My mom was not a baby mama per say. When her and my father got hitched, she was pregnant...and showing. They probably neeeeeeeeever should have gotten married lol. So many couples make this mistake. Like you already sinned, God will deal with that. Don't get married on top of it just to appease the sin. Unless y'all really do love each other and were going to be together anyway. If y'all didn't like each other like that from jump then it most likely won't work out (common sense people).

But they tried!
Anyway, I grew up wanting more than what I've seen around me. Most of the marriages in my family have ended in this manner. Women getting divorced and raising the kids on their own!  I don't like it and won't have it. So I endeavored to wait. I proclaimed that if I did not have a husband I would not have kids. No babymamness for me. I chose to learn from the mistakes around me.  Simple, right?

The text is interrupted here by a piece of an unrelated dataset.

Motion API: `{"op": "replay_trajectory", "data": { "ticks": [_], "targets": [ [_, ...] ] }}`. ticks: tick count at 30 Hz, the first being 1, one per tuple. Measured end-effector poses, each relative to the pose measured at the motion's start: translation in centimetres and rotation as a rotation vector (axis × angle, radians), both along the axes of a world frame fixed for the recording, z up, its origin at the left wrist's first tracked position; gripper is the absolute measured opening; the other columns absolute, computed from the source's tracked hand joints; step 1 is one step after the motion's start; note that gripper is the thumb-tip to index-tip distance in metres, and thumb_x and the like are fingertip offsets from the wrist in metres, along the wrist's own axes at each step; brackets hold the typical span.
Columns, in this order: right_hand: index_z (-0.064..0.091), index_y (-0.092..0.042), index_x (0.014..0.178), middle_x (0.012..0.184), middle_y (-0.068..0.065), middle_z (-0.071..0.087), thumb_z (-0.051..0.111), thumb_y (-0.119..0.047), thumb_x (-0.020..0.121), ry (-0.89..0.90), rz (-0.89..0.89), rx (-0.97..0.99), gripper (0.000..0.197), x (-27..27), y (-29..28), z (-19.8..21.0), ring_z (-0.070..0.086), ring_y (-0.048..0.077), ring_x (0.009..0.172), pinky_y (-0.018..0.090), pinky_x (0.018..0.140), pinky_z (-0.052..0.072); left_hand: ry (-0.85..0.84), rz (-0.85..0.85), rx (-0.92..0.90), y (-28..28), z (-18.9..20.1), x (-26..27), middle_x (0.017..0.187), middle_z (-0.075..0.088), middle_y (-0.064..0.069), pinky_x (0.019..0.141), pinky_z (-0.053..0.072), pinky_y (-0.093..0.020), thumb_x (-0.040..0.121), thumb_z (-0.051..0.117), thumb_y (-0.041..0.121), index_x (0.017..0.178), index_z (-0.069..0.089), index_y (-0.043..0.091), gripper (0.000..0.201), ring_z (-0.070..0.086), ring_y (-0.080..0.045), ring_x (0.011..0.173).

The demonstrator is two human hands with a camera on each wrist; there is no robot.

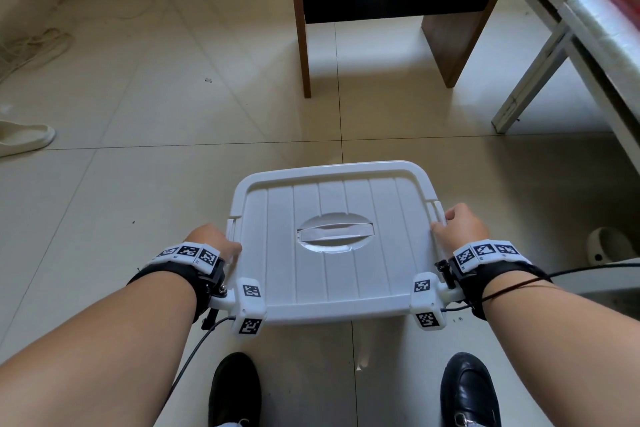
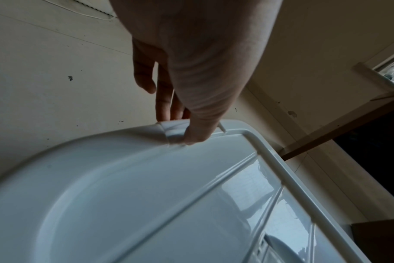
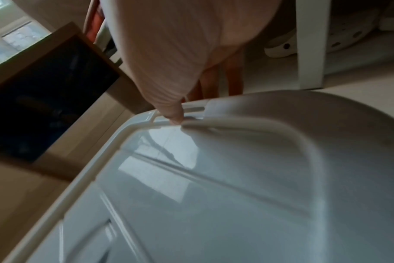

Now let's get into this a little deeper. Technically, my mother wasn't a baby mama but she kinda was. I saw this behavior but did not want this for myself. My question... Why are there generations of baby mamas?  Why don't the daughters learn from the mistakes of their mothers?  If your mom struggled her whoooooooole life to raise you all by herself because of bad choices she made, then why would you follow right behind those steps to create the same life?  There is a choice.  I want to empower women to explore other options.

It seems like a rite of passage passed down. I've heard a few stories of generations of women having babies the same age and some even the same sex! All out of wed lock. All without the protection of a family. But when we look around, yes marriage is so attacked that it seems like we should stay the heck away and through it out the window! But in all actuality, that's a trick of satan! There's nothing like family and family is very important to God.

But this message isn't to berate women who have had babies out of wed lock. It's really a question as to why?  And to begin dialogue on how we can fix it.

I realize that some women don't have the close relationship my mom and I have. She pushed me to wait until I found the right guy even though she didn't. But not in a forceful way. She said learn from me. With her words though and that may be a key part of the problem. I had common sense enough to be able to NOT mimic the behavior I grew up seeing. Some people can only emulate the behaviors they see daily, unable to break the cycle. But maybe their just not aware that THERE'S ANOTHER WAY!!!

There is just more. What about your purpose and dreams?  Having a baby isn't the only way to get someone to love you. And it's kinds selfish too if you and that baby will just end up struggling to make it.

And a word on choosing mates:
People show you who they are from the jump. If you are with a man for more than a year and he does not have a job, he doesn't want one. I'm sorry!  He could work anywhere until whatever he really wants to do falls through. Don't have a baby with him then expect him to turn into a Superman.
And if y'all been together for three years and he hasn't even uttered the word marriage, he may not ever want to marry you....ever. Men just don't take that long in most cases. So don't have a baby with him either! That won't make him marry you in most cases.
Each one teach one. More than that, each one who has the knowledge, the common sense, the determination to have a better life, help out your fellow sister. Women need each other. Baby mama syndrome is caused by a lack of positive and influential womanly relationships and that's the truth!  Women need each other. We have to teach one another and hold each other accountable. If a woman cannot find that role model in her own mother, then she needs to find it somewhere. But she has to know that it's a need. And so many won't. It's sad but true.

I will continue to do my part. God gave me a heart for women and these issues so I will continue to ask my questions and I will continue to take as many women under my wings that God will allow.  There are options. Babies are wonderful and so is sex but count he cost. A night of good sex isn't worth a life of struggle. The woman doesn't deserve it and neither does the baby.